### Exercise objective
The listing is to be returned word for word, without its images.

Stored data Start Marker

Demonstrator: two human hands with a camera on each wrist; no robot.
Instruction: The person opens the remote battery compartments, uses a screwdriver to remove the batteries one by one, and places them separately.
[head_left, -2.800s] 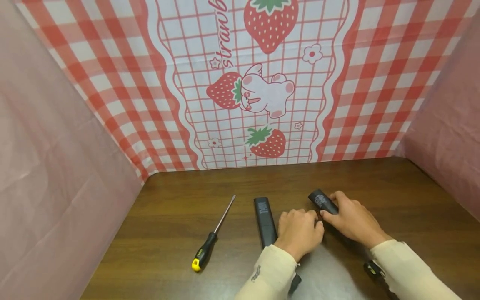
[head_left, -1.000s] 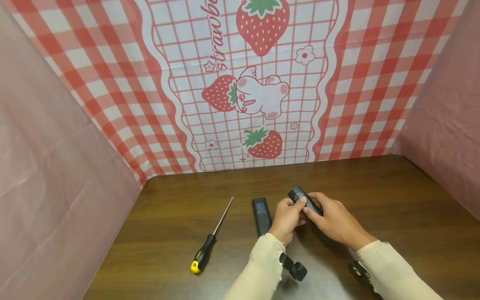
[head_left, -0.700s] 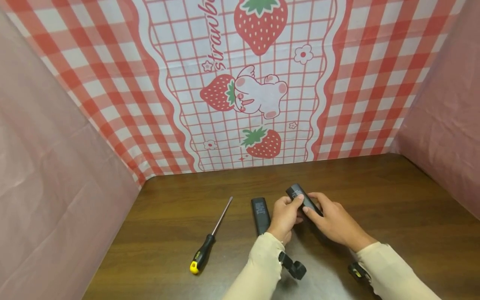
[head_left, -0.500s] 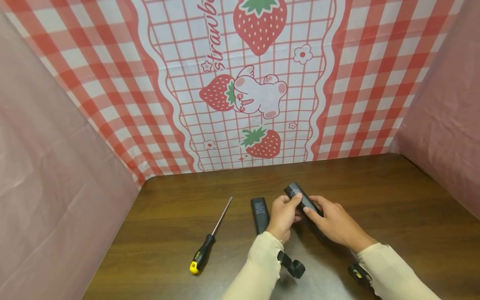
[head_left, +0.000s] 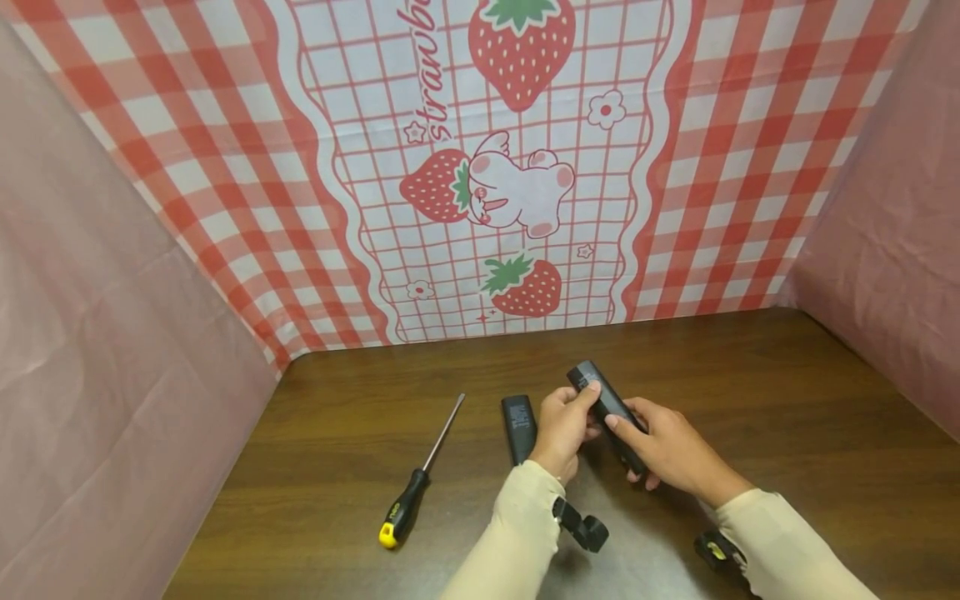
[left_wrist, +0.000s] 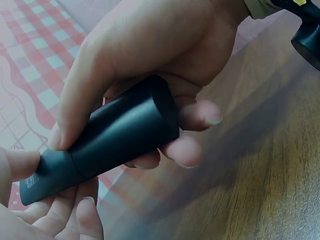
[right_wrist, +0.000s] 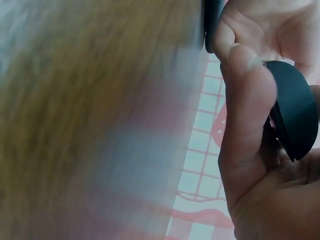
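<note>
both hands on the black remote [head_left: 609,406], lifted off the worktop [head_left: 787,433]: left hand [head_left: 561,429] pinches its far end, right hand [head_left: 667,446] wraps the body. detached cover [head_left: 519,427] and screwdriver [head_left: 418,485] lie untouched. reassembly looks not yet done.

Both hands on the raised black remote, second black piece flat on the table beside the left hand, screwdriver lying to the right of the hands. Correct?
One error: the screwdriver lies to the left of the hands, beyond the flat black piece, as the head view shows. The rest stands: left hand and right hand both hold the raised remote.
</note>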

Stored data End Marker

### Exercise solution
Demonstrator: two human hands with a camera on each wrist; no robot.
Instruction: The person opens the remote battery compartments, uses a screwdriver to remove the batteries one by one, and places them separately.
[head_left, -2.800s] 
[head_left, -1.000s] 
[head_left, -0.700s] 
[head_left, -0.500s] 
[head_left, +0.000s] 
[left_wrist, +0.000s] 
[right_wrist, +0.000s] 
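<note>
both hands on the black remote [head_left: 609,406], lifted off the worktop [head_left: 787,433]: left hand [head_left: 561,429] pinches its far end, right hand [head_left: 667,446] wraps the body. detached cover [head_left: 519,427] and screwdriver [head_left: 418,485] lie untouched. reassembly looks not yet done.

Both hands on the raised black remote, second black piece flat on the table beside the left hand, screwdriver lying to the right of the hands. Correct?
One error: the screwdriver lies to the left of the hands, beyond the flat black piece, as the head view shows. The rest stands: left hand and right hand both hold the raised remote.
</note>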

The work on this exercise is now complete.